◆ Task prompt
A single number is required: how many lines in the entries hold the word "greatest".

[Stored items]
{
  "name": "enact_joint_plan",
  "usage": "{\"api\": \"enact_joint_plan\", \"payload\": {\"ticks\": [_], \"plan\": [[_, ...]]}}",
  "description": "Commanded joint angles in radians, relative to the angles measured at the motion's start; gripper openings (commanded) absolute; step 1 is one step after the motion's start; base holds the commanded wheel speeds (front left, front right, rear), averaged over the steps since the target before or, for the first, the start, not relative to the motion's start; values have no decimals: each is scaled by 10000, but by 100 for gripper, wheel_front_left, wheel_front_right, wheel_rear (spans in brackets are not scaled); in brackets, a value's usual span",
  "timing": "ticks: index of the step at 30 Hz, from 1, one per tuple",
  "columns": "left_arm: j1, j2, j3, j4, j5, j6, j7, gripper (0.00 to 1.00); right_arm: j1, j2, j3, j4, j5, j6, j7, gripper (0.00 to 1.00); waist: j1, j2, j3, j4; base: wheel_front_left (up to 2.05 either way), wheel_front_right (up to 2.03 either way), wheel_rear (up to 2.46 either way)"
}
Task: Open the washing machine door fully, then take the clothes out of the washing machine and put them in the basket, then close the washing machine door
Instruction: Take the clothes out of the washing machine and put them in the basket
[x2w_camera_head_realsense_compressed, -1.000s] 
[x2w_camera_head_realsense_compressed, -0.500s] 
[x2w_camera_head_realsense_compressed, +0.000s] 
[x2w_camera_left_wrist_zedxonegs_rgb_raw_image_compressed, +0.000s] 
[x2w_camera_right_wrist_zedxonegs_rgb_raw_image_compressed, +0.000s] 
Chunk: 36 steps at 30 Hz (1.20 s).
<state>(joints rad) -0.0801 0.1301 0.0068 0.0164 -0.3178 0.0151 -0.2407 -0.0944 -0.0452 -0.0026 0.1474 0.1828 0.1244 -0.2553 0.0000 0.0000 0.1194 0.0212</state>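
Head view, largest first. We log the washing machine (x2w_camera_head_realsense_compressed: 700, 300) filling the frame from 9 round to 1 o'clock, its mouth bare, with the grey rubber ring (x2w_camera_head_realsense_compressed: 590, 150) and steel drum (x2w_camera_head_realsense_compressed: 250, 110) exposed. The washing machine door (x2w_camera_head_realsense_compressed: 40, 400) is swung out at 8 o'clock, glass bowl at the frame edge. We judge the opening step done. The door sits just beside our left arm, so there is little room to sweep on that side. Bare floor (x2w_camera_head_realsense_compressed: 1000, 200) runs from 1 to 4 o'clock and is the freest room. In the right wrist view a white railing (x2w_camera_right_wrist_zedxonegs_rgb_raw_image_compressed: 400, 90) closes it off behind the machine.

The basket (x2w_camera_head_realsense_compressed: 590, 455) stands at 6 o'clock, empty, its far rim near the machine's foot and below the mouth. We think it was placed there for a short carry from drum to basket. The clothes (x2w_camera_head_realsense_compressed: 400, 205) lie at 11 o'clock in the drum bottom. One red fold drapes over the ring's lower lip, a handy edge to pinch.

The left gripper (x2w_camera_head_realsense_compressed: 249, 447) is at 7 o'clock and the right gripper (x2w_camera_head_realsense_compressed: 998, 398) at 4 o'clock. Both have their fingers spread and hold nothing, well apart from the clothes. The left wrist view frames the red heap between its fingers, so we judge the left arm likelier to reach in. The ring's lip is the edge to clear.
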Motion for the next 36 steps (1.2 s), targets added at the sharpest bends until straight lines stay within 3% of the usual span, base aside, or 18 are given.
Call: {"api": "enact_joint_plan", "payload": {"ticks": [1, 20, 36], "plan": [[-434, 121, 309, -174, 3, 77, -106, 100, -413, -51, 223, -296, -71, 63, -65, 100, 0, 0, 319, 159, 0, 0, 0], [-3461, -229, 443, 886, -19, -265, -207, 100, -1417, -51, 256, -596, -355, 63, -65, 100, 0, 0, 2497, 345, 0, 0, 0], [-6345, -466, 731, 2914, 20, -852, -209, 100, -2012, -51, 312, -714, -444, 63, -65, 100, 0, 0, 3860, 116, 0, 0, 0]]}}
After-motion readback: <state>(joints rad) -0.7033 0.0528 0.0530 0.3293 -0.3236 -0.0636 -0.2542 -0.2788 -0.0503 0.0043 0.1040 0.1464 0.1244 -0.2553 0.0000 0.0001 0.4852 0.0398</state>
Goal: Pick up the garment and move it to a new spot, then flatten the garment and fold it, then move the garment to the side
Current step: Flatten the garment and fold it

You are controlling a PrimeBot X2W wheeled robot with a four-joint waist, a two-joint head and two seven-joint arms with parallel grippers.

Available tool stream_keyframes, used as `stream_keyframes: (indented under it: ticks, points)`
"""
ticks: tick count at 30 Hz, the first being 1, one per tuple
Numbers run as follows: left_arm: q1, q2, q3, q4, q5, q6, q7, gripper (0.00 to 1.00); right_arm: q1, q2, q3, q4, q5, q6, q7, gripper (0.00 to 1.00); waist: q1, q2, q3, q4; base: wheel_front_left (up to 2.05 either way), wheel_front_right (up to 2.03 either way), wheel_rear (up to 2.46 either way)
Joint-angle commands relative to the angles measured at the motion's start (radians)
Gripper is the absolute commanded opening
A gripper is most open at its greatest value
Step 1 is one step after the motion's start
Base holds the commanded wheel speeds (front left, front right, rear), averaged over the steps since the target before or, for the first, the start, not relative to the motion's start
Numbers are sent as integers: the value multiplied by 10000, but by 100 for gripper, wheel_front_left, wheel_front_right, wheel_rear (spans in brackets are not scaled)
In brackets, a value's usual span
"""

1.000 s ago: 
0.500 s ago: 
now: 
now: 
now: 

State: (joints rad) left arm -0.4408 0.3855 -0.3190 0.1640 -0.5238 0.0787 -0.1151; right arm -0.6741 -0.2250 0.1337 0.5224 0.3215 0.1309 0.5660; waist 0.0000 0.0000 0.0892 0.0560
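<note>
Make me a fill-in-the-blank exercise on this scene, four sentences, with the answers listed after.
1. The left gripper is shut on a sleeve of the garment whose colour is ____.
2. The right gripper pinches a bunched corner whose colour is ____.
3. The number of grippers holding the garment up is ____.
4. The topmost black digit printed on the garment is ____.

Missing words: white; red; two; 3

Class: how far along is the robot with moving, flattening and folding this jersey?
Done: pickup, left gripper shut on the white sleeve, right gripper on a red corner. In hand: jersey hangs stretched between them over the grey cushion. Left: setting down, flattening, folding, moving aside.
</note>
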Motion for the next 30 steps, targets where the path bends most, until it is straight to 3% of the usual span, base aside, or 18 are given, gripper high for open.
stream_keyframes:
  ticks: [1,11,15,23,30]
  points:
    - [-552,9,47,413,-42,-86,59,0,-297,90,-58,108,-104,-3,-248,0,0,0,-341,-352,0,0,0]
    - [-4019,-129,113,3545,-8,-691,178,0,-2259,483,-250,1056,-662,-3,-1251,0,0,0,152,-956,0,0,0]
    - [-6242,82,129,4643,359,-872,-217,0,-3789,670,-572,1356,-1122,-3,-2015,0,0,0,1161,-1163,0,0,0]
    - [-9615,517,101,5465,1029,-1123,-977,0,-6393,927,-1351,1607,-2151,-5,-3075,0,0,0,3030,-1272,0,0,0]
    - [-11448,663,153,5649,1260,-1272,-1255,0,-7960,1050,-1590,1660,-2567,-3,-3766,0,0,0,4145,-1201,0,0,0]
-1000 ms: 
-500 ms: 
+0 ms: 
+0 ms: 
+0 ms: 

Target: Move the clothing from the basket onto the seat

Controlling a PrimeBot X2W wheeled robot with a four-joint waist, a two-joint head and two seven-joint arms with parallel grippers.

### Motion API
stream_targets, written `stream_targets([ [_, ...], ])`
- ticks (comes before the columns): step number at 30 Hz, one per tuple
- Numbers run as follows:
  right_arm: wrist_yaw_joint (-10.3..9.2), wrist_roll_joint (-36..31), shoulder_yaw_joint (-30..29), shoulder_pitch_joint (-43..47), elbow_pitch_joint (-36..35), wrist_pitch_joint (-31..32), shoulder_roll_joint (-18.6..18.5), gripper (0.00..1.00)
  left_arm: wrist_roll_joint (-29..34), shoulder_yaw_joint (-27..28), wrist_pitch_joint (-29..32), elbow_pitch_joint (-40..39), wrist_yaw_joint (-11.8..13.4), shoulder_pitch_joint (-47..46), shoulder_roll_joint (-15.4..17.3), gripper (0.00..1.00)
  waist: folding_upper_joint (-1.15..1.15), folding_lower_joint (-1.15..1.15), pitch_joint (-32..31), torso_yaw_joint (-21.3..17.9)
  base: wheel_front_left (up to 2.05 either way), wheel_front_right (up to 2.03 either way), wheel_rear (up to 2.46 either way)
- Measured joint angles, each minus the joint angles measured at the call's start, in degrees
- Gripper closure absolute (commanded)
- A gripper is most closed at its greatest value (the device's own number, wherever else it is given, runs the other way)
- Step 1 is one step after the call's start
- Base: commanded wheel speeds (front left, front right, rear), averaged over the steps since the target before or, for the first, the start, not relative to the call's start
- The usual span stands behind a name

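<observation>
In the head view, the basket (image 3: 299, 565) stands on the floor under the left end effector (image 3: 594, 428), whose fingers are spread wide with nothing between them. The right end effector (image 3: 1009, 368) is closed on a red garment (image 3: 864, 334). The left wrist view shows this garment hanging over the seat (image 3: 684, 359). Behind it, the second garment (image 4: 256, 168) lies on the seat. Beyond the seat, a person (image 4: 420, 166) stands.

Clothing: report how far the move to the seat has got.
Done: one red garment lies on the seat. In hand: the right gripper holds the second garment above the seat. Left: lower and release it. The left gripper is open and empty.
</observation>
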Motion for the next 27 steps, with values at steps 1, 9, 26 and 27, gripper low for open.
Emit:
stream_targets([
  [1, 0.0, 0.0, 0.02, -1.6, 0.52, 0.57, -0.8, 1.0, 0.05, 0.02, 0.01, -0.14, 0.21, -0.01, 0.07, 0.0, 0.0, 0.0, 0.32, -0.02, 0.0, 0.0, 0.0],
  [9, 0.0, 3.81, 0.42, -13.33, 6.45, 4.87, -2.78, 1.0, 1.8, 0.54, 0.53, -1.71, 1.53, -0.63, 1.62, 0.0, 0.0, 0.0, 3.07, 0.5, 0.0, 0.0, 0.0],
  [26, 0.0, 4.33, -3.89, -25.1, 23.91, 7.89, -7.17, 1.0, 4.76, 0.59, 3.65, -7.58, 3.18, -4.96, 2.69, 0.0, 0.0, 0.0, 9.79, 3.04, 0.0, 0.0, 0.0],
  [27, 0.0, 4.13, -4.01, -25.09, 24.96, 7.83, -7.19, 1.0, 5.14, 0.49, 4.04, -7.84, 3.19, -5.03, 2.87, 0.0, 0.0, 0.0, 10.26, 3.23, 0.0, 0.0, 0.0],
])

◆ Response area
2